The Russian-Ukraine-NATO imbroglio has seen the European Union debating the lowering of energy related environmental standards. Not one country has met the targets for mitigating climate change they voluntarily set for themselves.  

As always there are glimmers of hope. Japan is commercialising green hydrogen and funding large scale research for the industry. Australian scientists are trying to produce synthetic (not fossil or bio derived) jet fuel by capturing carbon from the atmosphere and hydrogen from water to build a combustible hydrocarbon. Unfortunately, as for fusion, these sources of power are not nearly mature.

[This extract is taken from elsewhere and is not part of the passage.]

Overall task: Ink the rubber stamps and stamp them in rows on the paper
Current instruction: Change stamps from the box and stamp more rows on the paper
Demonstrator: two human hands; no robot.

After the human cost of Ukraine is assessed, there will come a newish geopolitical alignment and balance. In the interim, food prices around the world are about to go through the roof – threatening global food security – as a mixture of supply failures and profiteering drives prices to record highs. Wheat has just breached R7300/ton in South Africa – that is a massive R1800/ton up from R5500 two years ago. In 2019 Russia and Ukraine provided about 10% of food calories traded globally, with 26 countries relying on them for more than 50% of their grain requirements. We can only hope that countries with reserves will release enough to feed those without – and at reasonable prices.

About five years ago the idea of planetary boundaries, beyond which we will not survive, entered popular consciousness. Economists like Kate Raworth combined the concept of planetary limits we should not exceed, with the minimum required for a reasonable life for most of humanity and the ecological systems within which we live.

The situation in Ukraine is destabilising these in many ways and some of the traditional and habitual harms we do to the earth’s systems – and therefore ourselves – like producing greenhouse gasses, continue unabated.

The decline of the Amazon jungle also reached a peak this April. Matched, I have no doubt, by that of the Congo basin which is less well measured. Coral reefs, nursery to much biodiversity and sequesters of carbon, decline because of ocean acidification and agricultural pollutants. Medical and recreational drugs in wastewater in North America and Europe have changed the sex balances of fish populations.

Depressing, isn’t it?

For each of these stressors and deficiencies there is a conceptual or technological solution. The best outcome of the COVID pandemic was the co-operation between scientists, governments and businesses to develop vaccines. Combined with a practical re-evaluation of aspects of our political economy this level of co-operation, over time and with the courage to link the solutions to the power to implement them, could build the better future.

As before, It’s time to be in the arena!